Both the line below containing "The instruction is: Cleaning" and the line containing "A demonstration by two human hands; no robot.", along with every line between them, should be repeated exactly; no other line belongs in the answer.

● **Exercise data**:
------------------------------------------------------------
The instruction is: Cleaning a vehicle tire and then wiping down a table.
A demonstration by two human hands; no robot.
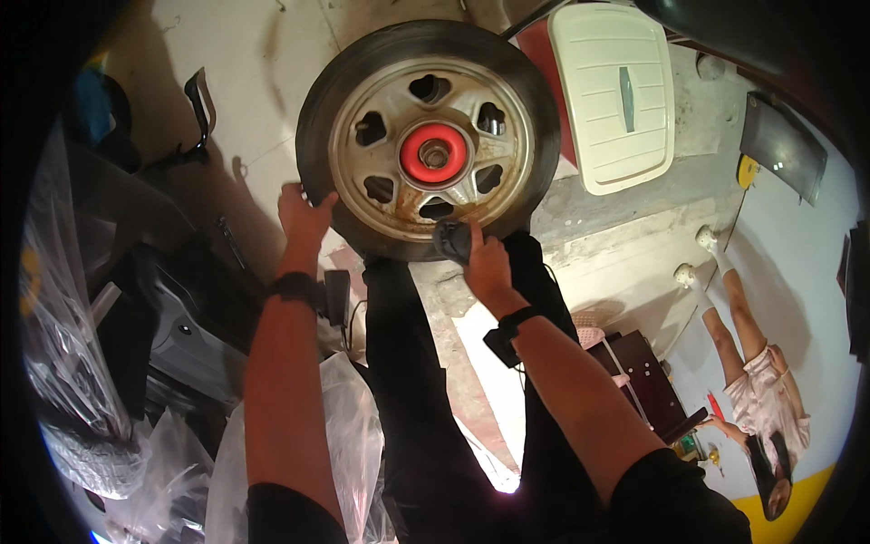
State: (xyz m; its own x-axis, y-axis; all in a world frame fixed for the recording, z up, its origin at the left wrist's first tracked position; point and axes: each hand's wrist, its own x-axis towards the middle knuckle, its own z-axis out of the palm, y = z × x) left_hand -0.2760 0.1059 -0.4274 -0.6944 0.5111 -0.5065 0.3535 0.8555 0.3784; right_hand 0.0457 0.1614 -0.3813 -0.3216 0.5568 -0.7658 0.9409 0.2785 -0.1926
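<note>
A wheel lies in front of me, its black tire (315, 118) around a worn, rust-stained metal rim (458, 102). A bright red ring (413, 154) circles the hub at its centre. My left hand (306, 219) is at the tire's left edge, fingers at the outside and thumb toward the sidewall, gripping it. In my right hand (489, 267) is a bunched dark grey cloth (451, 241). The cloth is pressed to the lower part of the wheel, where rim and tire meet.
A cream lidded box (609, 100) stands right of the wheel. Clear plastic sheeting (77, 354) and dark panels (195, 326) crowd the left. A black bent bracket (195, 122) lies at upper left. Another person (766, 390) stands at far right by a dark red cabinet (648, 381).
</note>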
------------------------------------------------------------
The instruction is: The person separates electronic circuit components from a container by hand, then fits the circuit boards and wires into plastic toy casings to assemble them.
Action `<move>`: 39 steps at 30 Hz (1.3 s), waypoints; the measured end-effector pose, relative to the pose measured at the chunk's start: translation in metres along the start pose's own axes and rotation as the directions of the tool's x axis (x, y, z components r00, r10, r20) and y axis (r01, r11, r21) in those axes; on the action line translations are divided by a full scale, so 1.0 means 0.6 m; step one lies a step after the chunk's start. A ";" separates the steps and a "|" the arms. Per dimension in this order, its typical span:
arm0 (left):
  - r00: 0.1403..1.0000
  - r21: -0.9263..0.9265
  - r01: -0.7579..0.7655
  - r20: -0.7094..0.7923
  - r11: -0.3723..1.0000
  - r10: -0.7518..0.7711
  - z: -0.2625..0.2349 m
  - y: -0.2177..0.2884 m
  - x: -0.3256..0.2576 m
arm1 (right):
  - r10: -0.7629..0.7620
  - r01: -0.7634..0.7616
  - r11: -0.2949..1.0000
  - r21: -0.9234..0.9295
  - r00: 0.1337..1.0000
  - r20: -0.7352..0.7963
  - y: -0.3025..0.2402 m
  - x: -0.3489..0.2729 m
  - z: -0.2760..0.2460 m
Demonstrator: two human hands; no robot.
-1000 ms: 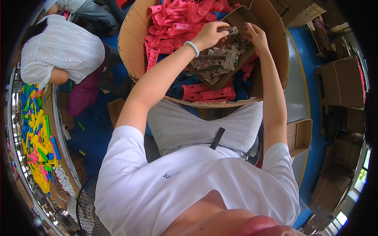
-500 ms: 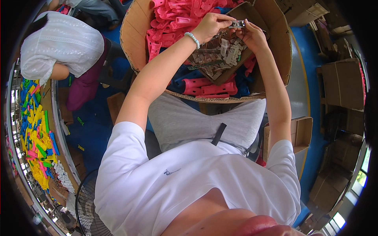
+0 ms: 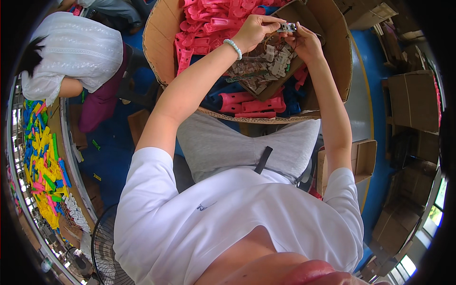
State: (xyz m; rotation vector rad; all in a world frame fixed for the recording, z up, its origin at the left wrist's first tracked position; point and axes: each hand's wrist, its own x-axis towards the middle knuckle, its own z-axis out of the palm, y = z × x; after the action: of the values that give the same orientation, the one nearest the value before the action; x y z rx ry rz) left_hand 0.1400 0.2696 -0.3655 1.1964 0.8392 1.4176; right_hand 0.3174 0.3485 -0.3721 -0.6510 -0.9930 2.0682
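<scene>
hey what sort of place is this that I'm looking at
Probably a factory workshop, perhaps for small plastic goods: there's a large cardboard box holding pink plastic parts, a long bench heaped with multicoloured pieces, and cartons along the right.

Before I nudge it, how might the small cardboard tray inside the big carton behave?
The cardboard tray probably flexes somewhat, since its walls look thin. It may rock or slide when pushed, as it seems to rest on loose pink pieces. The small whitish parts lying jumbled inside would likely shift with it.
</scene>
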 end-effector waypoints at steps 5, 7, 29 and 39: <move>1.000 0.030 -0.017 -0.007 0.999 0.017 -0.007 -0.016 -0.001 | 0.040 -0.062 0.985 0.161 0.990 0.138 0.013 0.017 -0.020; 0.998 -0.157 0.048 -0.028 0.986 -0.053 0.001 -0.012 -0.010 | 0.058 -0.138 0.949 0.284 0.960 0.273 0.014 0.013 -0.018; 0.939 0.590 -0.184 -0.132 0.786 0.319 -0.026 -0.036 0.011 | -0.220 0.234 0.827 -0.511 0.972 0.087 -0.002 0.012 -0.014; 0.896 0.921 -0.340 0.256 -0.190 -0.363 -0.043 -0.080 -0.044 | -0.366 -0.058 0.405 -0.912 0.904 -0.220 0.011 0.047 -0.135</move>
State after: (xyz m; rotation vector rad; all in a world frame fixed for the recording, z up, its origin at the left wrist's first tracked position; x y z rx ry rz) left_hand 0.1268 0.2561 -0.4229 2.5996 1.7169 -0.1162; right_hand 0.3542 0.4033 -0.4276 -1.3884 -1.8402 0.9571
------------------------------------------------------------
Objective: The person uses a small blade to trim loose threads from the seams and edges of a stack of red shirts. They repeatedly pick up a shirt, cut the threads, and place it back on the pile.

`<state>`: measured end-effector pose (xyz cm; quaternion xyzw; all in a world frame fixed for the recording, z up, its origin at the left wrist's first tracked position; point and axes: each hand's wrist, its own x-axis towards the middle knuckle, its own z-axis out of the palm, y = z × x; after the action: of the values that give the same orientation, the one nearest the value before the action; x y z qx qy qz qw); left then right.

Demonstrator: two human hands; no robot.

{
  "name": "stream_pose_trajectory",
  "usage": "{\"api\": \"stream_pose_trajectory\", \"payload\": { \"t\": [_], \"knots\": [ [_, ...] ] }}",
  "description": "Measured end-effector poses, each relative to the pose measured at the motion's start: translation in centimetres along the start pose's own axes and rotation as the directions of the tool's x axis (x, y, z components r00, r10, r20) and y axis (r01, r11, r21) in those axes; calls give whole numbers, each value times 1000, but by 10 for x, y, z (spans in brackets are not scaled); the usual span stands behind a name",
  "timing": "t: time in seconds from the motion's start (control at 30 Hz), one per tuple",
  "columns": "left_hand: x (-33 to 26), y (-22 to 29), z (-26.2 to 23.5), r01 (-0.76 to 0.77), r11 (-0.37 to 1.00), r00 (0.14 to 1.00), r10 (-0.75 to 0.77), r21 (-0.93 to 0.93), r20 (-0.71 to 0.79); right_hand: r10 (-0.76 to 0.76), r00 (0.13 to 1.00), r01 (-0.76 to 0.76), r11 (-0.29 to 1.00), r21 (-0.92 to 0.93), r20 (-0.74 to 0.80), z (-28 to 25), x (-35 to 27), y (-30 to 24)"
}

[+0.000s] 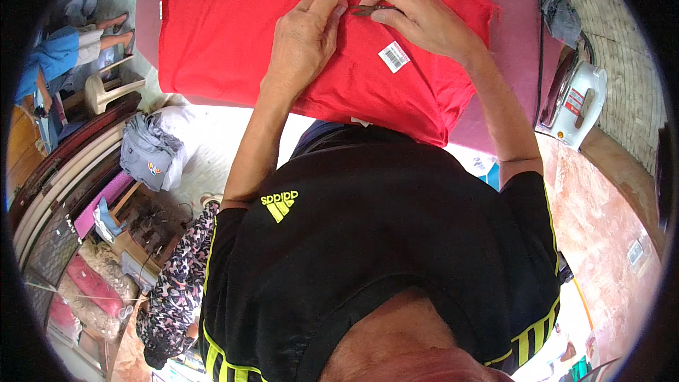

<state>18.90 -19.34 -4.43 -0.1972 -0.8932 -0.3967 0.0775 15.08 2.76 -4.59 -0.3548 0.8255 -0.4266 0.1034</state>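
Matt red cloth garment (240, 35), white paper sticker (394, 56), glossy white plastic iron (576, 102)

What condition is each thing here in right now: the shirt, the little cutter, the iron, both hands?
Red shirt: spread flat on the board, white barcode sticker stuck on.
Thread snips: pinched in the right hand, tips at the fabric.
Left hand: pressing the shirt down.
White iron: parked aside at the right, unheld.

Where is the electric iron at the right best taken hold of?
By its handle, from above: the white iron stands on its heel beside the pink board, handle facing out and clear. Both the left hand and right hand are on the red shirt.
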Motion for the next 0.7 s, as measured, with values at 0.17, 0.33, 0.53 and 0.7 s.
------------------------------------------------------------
● **Expected answer**:
The instruction is: Cleaning a vehicle tire and then wiping down a table.
A demonstration by two human hands; no robot.

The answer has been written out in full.